▶ **Extracted material**:
= = = =
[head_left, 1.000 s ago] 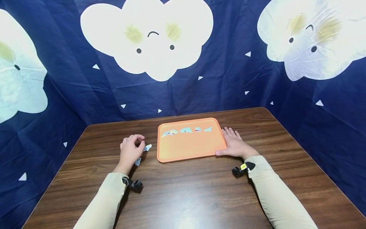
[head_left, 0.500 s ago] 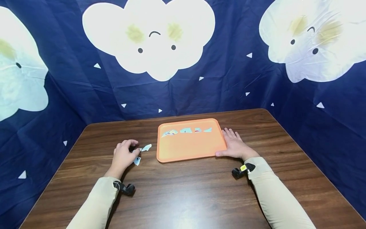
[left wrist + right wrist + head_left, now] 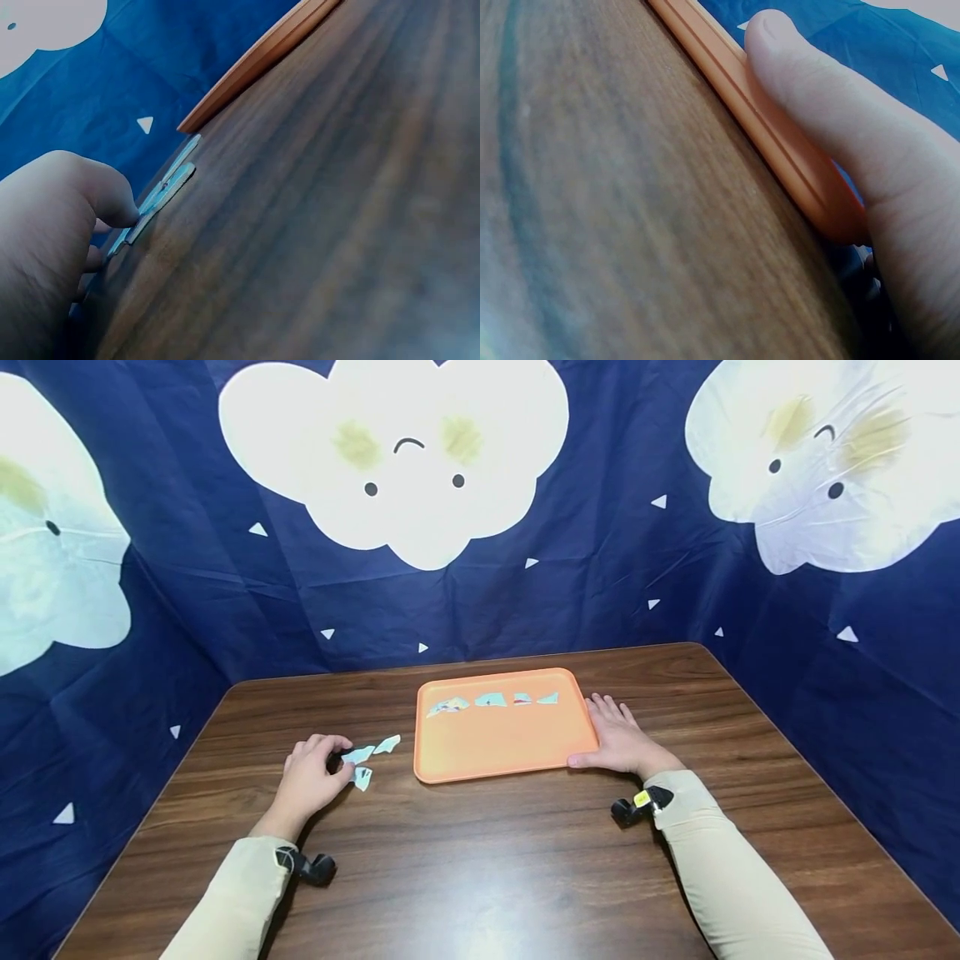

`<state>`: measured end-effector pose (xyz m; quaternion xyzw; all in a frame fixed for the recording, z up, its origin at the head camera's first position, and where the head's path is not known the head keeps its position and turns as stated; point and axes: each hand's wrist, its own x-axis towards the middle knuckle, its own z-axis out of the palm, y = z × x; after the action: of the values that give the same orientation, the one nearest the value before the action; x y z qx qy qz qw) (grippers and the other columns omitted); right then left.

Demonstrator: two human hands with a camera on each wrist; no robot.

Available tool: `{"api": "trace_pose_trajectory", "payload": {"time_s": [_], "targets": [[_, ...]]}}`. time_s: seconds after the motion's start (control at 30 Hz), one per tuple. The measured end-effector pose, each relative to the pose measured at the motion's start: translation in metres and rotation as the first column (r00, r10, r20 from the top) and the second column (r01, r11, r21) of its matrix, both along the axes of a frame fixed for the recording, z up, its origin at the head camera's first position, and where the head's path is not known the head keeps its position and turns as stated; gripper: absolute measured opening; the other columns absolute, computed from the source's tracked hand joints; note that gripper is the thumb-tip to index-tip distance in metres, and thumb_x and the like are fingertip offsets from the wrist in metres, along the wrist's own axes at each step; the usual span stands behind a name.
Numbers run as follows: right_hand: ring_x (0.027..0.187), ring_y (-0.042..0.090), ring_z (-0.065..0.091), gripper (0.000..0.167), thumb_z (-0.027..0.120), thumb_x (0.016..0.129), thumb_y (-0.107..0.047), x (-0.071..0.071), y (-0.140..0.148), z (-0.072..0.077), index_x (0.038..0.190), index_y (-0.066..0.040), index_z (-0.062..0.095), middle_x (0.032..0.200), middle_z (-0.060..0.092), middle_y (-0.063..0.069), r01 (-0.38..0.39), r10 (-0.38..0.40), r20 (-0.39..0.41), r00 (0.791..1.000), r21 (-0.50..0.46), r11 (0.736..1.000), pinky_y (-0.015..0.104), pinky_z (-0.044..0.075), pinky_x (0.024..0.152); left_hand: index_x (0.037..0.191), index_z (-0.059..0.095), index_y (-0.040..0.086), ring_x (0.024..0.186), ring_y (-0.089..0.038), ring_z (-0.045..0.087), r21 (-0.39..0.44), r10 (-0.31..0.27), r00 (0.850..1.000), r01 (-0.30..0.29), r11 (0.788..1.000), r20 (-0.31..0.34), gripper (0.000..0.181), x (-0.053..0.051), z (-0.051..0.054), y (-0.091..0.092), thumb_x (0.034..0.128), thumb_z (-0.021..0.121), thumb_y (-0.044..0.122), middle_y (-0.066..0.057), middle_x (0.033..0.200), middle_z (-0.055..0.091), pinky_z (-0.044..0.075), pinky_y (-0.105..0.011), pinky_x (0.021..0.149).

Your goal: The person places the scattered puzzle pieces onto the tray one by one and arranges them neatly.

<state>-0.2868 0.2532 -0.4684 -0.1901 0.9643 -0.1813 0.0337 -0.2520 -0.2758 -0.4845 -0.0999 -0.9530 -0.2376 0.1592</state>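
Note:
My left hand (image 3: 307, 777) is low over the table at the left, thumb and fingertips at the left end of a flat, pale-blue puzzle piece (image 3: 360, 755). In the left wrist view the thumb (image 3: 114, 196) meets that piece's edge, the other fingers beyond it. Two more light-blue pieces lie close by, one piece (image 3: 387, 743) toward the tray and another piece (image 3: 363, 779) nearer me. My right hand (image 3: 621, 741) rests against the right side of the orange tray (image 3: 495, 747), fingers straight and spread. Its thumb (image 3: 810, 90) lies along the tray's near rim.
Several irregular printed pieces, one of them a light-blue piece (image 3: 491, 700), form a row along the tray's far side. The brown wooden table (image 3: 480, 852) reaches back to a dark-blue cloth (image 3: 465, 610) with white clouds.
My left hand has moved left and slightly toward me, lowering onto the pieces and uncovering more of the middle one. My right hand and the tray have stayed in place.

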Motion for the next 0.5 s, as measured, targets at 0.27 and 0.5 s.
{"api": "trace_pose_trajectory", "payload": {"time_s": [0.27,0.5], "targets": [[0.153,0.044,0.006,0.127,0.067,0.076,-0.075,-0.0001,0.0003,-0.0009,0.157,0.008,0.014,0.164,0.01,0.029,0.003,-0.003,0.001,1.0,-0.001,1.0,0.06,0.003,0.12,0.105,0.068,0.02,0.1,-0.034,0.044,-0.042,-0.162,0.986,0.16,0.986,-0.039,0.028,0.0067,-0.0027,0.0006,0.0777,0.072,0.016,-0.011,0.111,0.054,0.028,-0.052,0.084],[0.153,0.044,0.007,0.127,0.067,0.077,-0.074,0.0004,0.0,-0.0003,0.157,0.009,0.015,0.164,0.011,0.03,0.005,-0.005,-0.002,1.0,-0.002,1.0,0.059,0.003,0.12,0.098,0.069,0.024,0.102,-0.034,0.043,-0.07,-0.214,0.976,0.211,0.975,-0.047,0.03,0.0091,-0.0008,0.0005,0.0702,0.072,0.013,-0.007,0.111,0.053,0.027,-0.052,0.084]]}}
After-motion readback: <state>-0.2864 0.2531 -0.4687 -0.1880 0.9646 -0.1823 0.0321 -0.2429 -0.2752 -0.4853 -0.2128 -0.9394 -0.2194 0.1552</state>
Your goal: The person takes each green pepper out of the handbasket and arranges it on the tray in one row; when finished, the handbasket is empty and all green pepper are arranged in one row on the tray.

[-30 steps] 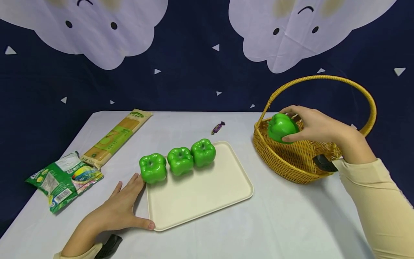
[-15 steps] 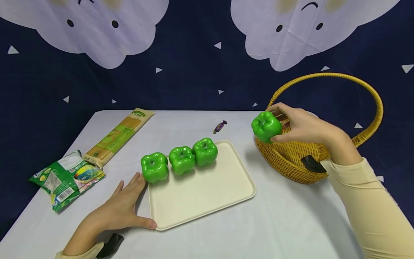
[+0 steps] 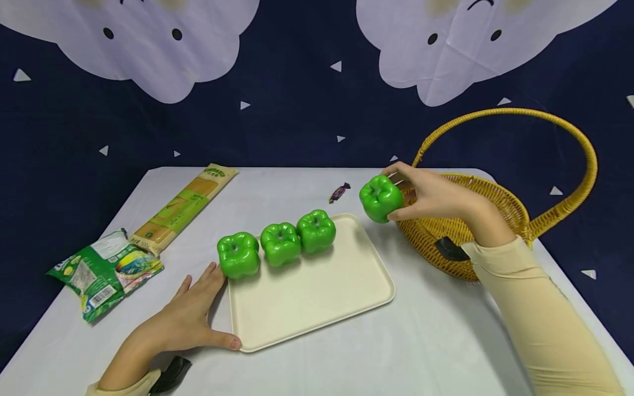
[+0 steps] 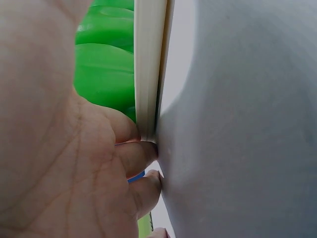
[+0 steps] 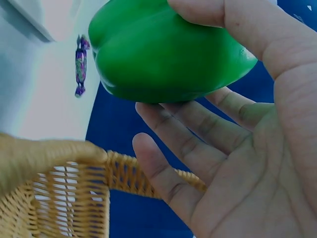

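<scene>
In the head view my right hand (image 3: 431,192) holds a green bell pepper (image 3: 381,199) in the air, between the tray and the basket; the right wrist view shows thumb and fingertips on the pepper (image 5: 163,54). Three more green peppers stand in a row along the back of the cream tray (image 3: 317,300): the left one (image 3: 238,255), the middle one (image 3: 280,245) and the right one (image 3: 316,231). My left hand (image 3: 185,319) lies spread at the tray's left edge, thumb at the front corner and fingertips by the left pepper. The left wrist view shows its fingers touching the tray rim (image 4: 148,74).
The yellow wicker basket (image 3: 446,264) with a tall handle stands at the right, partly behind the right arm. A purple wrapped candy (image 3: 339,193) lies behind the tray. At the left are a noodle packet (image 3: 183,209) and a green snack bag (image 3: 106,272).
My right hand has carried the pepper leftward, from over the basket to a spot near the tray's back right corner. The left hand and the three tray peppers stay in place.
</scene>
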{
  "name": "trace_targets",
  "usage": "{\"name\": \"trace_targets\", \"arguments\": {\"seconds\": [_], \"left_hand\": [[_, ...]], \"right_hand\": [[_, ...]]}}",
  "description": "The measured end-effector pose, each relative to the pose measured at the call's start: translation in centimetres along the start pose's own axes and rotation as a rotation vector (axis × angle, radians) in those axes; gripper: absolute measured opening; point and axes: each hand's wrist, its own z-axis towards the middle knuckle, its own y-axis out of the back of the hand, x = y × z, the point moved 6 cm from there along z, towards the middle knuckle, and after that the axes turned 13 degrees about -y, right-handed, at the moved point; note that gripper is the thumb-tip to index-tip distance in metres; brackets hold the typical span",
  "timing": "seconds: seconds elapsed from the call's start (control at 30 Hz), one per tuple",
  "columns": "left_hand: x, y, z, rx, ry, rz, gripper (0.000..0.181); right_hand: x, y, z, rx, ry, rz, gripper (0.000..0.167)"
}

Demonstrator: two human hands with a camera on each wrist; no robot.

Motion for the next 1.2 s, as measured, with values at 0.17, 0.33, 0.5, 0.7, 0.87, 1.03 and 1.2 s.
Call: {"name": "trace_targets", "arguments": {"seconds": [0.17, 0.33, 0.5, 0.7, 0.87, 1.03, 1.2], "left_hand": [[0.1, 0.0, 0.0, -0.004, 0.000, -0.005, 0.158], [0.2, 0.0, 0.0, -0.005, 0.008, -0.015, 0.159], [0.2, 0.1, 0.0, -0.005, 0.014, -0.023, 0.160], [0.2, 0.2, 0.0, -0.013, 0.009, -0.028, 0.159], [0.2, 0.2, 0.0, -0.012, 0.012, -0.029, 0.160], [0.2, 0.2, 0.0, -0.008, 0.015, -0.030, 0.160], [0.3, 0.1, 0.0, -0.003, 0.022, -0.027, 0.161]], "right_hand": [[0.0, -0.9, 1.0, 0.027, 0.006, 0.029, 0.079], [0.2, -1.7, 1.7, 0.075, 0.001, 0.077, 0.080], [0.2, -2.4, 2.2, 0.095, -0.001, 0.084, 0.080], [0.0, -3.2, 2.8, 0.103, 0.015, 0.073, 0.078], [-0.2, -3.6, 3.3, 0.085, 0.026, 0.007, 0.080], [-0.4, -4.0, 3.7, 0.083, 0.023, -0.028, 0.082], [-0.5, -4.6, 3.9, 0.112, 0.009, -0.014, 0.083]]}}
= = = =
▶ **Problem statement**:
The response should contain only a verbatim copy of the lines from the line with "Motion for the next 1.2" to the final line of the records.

▶ **Response area**:
Motion for the next 1.2 s, as measured, with values at 0.17, 0.33, 0.5, 0.7, 0.87, 1.03 and 1.2 s.
Call: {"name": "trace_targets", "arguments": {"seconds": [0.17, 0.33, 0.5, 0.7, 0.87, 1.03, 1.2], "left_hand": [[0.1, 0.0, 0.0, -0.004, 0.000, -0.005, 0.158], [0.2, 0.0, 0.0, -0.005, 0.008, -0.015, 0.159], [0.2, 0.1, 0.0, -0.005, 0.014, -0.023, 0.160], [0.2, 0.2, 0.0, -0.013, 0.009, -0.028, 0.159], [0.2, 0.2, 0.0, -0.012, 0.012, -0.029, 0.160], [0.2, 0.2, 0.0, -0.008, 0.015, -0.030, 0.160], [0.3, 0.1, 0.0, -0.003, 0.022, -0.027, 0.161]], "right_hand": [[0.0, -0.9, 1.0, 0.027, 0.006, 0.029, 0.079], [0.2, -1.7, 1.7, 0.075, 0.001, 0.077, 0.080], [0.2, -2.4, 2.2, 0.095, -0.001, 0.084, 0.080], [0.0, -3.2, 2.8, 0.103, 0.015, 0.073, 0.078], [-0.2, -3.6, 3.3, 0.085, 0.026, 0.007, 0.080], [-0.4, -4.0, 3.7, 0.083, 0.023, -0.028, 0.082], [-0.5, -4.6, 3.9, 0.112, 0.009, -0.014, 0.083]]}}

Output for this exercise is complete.